**EXERCISE DESCRIPTION:** Every line below must be reproduced exactly; no pictures are to be included.

__________

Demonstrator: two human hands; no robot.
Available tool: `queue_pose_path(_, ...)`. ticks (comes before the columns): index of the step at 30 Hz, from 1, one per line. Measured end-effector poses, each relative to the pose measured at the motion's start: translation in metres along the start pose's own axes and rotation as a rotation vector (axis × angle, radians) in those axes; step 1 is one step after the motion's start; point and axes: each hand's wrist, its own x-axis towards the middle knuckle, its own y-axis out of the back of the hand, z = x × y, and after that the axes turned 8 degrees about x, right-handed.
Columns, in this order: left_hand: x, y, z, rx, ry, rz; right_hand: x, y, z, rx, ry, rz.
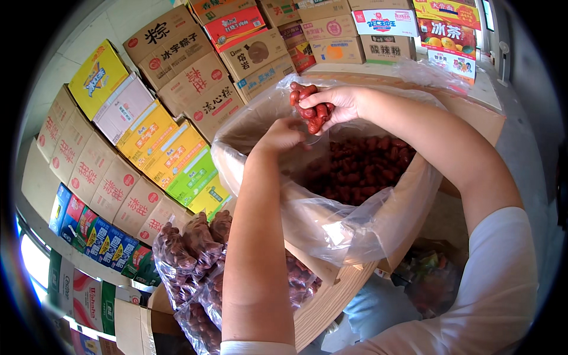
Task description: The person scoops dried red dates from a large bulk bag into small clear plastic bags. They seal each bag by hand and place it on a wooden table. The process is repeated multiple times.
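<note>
A handful of glossy red dates (312,109) is gripped in my right hand (346,105), raised over the far part of a large box. My left hand (283,135) is close beside it, fingers curled at what looks like the mouth of a thin clear plastic bag (306,158), hanging below. Its fingertips are partly hidden. The cardboard box (408,220) under both hands has a clear plastic liner (349,228) folded over its rim. Inside lies a deep heap of dark red dates (370,168).
Several filled clear bags of dates (198,260) are piled left of the box, beside my left forearm. The box stands on a wooden table (331,302). Stacked cartons (195,89) line the left and far sides. Crumpled clear plastic (429,72) lies beyond the box.
</note>
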Motion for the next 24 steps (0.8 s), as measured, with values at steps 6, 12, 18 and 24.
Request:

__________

**SOLUTION FOR THIS EXERCISE:**
Demonstrator: two human hands; no robot.
Available tool: `queue_pose_path(_, ...)`. ticks (comes before the columns): index of the step at 30 Hz, from 1, one per line. Measured end-effector poses, each relative to the pose measured at the motion's start: translation in metres along the start pose's own axes and rotation as a rotation vector (axis × angle, radians) in those axes; step 1 is one step after the motion's start; point and axes: each hand's wrist, its own x-axis towards the middle knuckle, its own y-axis out of the back of the hand, z = x × y, and after that the axes turned 8 degrees about x, right-handed.
Columns, in this order: left_hand: x, y, z, rx, ry, rz; right_hand: x, y, z, rx, ry, rz.
Task description: The person scoops dried red dates from a large bulk bag into small clear plastic bags. They seal each bag by hand and place it on a wooden table. The process is repeated multiple times.
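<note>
A handful of glossy red dates (312,109) is gripped in my right hand (346,105), raised over the far part of a large box. My left hand (283,135) is close beside it, fingers curled at what looks like the mouth of a thin clear plastic bag (306,158), hanging below. Its fingertips are partly hidden. The cardboard box (408,220) under both hands has a clear plastic liner (349,228) folded over its rim. Inside lies a deep heap of dark red dates (370,168).
Several filled clear bags of dates (198,260) are piled left of the box, beside my left forearm. The box stands on a wooden table (331,302). Stacked cartons (195,89) line the left and far sides. Crumpled clear plastic (429,72) lies beyond the box.
</note>
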Motion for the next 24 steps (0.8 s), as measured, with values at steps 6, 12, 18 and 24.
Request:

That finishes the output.